When Your Work And Your Identity Become The Same Thing
There was a season of my life when I cared a lot about being in impressive-seeming spaces. I told myself that it was because I was getting business in them, but looking back, it was about more than that. I loved that I felt important by proximity (ie: the people felt impressive, they seemed to welcome me, so ‘transitively’, i felt that way, too).
Allow me to explain: It started in 2009 when I launched my first company (a credit card processing brokerage) and I invested a lot of time in traditional networking.
One place where I focused my attention: the Metro Atlanta Chamber of Commerce. I was so committed that I was named their youngest ambassador, ran meetings, and won awards. I knew people, and they knew me, and that translated directly into trust, referrals, and business. My reputation in those spaces was real and it was earned. And I loved it.
What I didn't realize until later was how much of myself (my worth, reputation, and value) I co-mingled with it.
Around that time, I started to get bylines in publications most people recognize, interviewing celebrities, on speed dial for publicists, being a correspondent for events with companies like Chase and Inc. 5000, all while building my companies and eventually selling one. From the outside, it looked like momentum. From the inside, it was starting to feel like a trap.
The moment I felt it most clearly was when I began stepping back from some of those spaces. The FOMO was immediate. But underneath the FOMO was something quieter and harder to name: the feeling that I was losing a piece of myself. That without the access, the accolades, the rooms… I felt anxious.
That's the thing nobody warns you about when you build a career with any kind of visibility. The identity and the work get woven together so gradually you don't notice it happening. And then one day you consider stepping away from something, or something gets taken away, and the response feels disproportionate. Because it's not just a professional loss. It feels existential. (For what it’s worth, I see this all the time when clients retire, get laid off, sell a company, or name a new CEO. They feel unmoored and their identity is shaken.)
I eventually made a deliberate choice to trade what looked good externally for what felt right internally. Personal peace over prestige. It wasn't a dramatic exit. It was a quiet reorientation.
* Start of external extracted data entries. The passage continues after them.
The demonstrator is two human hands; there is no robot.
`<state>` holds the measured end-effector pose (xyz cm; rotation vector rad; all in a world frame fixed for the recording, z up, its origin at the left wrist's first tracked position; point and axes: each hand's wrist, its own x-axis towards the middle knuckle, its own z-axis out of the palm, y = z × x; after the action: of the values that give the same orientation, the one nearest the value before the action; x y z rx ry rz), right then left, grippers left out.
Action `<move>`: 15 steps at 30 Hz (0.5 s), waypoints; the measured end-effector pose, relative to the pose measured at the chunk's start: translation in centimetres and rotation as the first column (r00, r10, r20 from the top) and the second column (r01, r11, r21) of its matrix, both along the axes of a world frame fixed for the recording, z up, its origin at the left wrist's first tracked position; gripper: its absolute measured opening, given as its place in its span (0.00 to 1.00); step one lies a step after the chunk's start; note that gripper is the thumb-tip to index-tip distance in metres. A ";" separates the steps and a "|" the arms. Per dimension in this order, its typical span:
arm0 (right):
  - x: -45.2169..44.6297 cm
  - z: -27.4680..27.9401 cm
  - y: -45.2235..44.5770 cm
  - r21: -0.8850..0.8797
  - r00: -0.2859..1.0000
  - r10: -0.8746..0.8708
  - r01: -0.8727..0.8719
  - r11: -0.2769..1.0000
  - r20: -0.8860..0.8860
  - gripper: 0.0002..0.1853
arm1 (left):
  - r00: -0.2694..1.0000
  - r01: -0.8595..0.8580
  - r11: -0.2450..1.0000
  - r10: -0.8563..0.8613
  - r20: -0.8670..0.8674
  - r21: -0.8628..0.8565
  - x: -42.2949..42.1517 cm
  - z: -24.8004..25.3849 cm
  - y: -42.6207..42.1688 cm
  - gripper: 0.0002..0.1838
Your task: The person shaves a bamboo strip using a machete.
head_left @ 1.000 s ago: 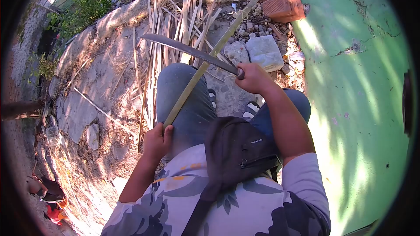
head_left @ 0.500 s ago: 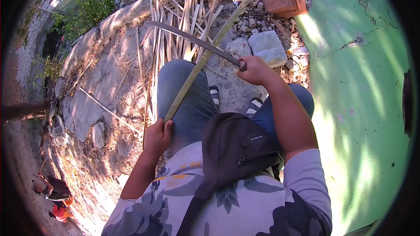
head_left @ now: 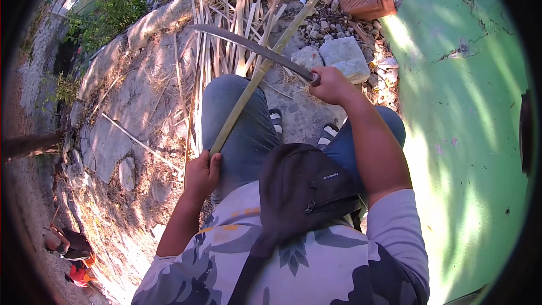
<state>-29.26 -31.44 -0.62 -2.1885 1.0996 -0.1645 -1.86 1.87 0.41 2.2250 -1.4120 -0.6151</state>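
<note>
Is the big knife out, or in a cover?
Out: the knife is bare from the right hand to the tip.

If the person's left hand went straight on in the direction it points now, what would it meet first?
Most likely the left leg, in blue jeans, which lies just ahead of the left hand in the picture; the depth is unclear, so the hand might pass above it.

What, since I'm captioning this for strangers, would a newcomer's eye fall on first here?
Probably the long curved blade in the right hand, seen crossing over the yellowish strip that the left hand holds by its near end. Next, perhaps, the tangle of pale strips lying ahead, toward the top of the view, and the bright green surface filling the right side.
</note>
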 end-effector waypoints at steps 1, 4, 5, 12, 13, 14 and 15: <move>0.1 -0.1 0.2 -0.002 0.999 0.019 -0.019 1.000 0.032 0.12 | 1.000 0.005 1.000 -0.005 0.005 -0.022 0.0 -0.1 0.1 0.25; 1.0 1.0 2.4 -0.040 0.994 0.106 -0.105 0.994 0.037 0.11 | 0.999 -0.010 1.000 0.010 -0.041 -0.008 0.0 -0.5 0.2 0.25; 1.5 1.4 3.0 -0.089 0.987 0.160 -0.161 0.983 -0.020 0.11 | 0.999 -0.010 1.000 0.010 -0.046 0.001 -0.1 -0.5 0.3 0.25; 1.0 0.3 1.3 -0.068 0.990 0.117 -0.122 0.990 -0.079 0.10 | 0.999 -0.024 0.999 0.022 -0.046 -0.045 -0.3 -0.4 0.4 0.25; 0.4 -0.2 0.4 0.028 0.999 0.032 -0.031 0.999 -0.025 0.10 | 0.999 -0.035 0.998 0.033 -0.040 -0.056 -0.4 -0.2 -0.1 0.25; 0.2 -0.3 0.1 0.010 1.000 0.003 -0.002 1.000 -0.014 0.10 | 0.999 -0.032 0.998 0.030 -0.038 -0.055 -0.4 -0.2 -0.3 0.25; 0.1 -0.5 -0.1 -0.006 1.000 -0.025 0.025 1.000 -0.001 0.10 | 0.999 -0.030 0.998 0.028 -0.035 -0.052 -0.3 -0.3 -0.1 0.25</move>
<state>-29.21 -31.53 -1.12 -2.1807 1.1284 -0.1782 -2.14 1.76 0.08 2.1804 -1.3608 -0.5969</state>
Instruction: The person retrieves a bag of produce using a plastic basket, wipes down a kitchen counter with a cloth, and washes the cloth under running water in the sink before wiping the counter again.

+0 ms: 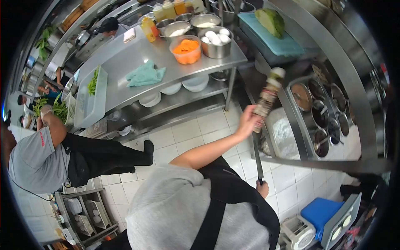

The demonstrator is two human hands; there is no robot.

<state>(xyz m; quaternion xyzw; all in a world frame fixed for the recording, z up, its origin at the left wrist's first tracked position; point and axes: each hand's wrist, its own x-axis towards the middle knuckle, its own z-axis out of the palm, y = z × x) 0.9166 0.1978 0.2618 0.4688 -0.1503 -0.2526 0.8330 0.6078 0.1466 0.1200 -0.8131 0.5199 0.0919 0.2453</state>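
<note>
My left hand [248,121] is wrapped round the lower end of a slim cylindrical container [268,96] with a brown and cream patterned label and a pale top. It is raised and tilted, and its contents cannot be made out. Lower down, my right hand [262,189] is closed on the black handle of a long knife [258,160], whose narrow blade points away from me. A clear tub of white stuff [283,131] stands just beyond the blade. Several round sauce pots [320,114] sit in a metal rack to the right of the container.
A steel table [116,62] holds a tub of orange pieces [185,50], a pot of eggs [216,43] and a green cloth [146,75]. A cabbage [270,23] lies on a teal board [271,39]. A co-worker [41,154] stands at left by leafy greens.
</note>
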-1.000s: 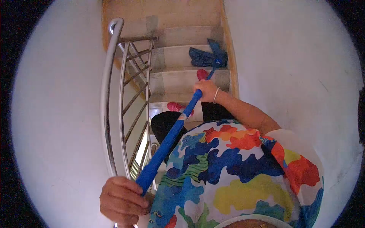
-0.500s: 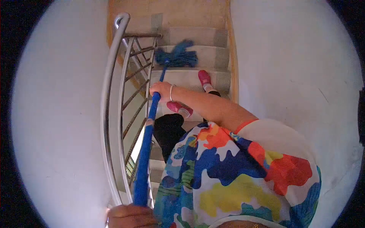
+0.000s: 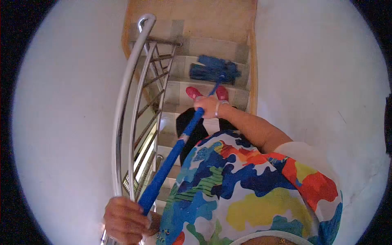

But it required me to ask a question I'd been avoiding: who am I when I'm not being recognized for anything?
That question is uncomfortable. It's also one of the most important questions with which a person can sit. Because if you can't answer it, you'll keep chasing your version of the rooms and the bylines and titles, not because they serve you, but because without them, you're not sure who you are.
Your work should be a part of, an expression of you, not all of you.